A meeting between Aer Lingus management and unions to discuss the €780 million pension fund deficit broke up in disarray after what were described as "robust" and "personalised" exchanges between negotiators.

Sources on both sides confirmed that the management negotiators walked out of the meeting after heated exchanges with a union representative.

An airline spokesperson confirmed that management attended a meeting today with the ICTU and the company's unions to discuss the pensions issue.

He said a number of matters unrelated to the pension issue were introduced in a manner that was unacceptable to Aer Lingus.

It is understood that those matters involved disciplinary proceedings concerning a staff member.

The spokesperson said the atmosphere at today's meeting was therefore "not conducive to appropriately discussing the pension matter".
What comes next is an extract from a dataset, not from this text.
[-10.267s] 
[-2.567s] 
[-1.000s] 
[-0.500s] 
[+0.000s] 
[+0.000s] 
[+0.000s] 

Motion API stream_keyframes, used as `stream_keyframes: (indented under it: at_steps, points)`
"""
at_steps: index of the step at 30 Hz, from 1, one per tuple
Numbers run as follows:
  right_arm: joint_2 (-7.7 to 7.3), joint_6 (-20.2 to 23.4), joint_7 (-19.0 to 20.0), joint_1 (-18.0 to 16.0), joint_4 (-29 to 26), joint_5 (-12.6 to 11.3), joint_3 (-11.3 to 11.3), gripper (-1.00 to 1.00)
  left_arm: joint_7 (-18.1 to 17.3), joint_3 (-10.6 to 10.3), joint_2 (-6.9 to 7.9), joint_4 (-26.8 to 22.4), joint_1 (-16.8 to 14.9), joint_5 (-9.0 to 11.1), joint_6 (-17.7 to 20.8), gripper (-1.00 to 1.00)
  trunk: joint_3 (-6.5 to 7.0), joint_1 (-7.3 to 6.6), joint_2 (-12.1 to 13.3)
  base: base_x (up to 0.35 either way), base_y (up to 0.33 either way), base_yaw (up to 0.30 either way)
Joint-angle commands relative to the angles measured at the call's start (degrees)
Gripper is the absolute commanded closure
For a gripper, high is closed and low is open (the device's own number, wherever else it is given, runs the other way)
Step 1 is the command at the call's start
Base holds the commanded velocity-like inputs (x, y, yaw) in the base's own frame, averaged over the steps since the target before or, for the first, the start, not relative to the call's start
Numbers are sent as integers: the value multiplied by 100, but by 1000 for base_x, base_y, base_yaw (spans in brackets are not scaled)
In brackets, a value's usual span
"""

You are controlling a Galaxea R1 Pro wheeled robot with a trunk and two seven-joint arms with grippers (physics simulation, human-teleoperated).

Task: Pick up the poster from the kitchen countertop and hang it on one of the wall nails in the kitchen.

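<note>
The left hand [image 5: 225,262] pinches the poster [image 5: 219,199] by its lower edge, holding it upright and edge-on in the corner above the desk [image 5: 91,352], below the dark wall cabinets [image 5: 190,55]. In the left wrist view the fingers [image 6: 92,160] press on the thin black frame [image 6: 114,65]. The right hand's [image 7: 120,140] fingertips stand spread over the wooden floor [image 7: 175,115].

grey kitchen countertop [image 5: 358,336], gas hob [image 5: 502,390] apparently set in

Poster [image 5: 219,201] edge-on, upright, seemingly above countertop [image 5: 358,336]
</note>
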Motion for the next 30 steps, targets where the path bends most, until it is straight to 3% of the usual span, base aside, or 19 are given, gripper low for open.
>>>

He said they were keen to progress the resolution of the pension matter and would write to ICTU to comprehensively address the pension matters they raised recently in their correspondence.

The union delegation is now attending a meeting with the Dublin Airport Authority, which is also covered by the same pension scheme.

The scheme has a deficit estimated at €780 million and management and unions are in dispute over how much the companies should contribute to plug the shortfall.

Negotiations have been continuing for some years amid fears that the scheme's members who have not yet retired will lose a significant portion of the pensions they are expecting.

A funding proposal to address the deficit was rejected by the Pensions Board during the summer.

The pension deficit has been viewed as a serious obstacle to the Government's plan to sell its 25% stake in Aer Lingus, as well as to the company's attempts to build alliances aimed at growing the airline.